Work to be completed: Repeat, please, only the lines from the top of the data down to the line with "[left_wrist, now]"; include both of those lines.

Information supplied:
------------------------------------------------

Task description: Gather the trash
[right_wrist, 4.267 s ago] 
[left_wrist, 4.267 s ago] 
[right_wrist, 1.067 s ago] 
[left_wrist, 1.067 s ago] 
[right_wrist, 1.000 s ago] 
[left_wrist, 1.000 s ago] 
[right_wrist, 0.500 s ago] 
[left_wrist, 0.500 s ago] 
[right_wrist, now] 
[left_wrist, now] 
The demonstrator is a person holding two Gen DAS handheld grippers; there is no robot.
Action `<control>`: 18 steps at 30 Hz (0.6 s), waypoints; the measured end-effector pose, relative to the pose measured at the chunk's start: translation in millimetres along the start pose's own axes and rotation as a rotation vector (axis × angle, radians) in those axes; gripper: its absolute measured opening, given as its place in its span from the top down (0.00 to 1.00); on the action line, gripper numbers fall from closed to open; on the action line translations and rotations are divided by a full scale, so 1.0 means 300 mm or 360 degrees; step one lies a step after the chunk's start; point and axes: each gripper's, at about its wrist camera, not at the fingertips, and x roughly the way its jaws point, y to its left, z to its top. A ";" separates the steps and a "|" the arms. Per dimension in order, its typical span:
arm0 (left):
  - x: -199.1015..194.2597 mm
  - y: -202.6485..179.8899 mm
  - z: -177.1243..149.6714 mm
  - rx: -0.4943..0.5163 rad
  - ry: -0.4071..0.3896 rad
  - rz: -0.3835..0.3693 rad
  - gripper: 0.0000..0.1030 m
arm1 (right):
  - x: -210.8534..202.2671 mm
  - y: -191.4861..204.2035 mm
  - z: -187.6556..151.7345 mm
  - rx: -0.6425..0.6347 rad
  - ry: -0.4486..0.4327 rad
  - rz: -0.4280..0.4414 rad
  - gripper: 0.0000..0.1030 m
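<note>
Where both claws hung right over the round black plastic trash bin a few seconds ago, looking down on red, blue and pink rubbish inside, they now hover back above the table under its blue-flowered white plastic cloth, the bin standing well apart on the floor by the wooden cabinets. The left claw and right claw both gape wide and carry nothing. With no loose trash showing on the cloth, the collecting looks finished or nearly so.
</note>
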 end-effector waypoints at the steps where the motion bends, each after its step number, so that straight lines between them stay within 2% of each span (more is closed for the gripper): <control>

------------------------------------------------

Task answer:
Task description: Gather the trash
[right_wrist, 4.267 s ago] 
[left_wrist, 4.267 s ago] 
[right_wrist, 1.067 s ago] 
[left_wrist, 1.067 s ago] 
[right_wrist, 1.000 s ago] 
[left_wrist, 1.000 s ago] 
[right_wrist, 0.500 s ago] 
[left_wrist, 0.500 s ago] 
[right_wrist, now] 
[left_wrist, now] 

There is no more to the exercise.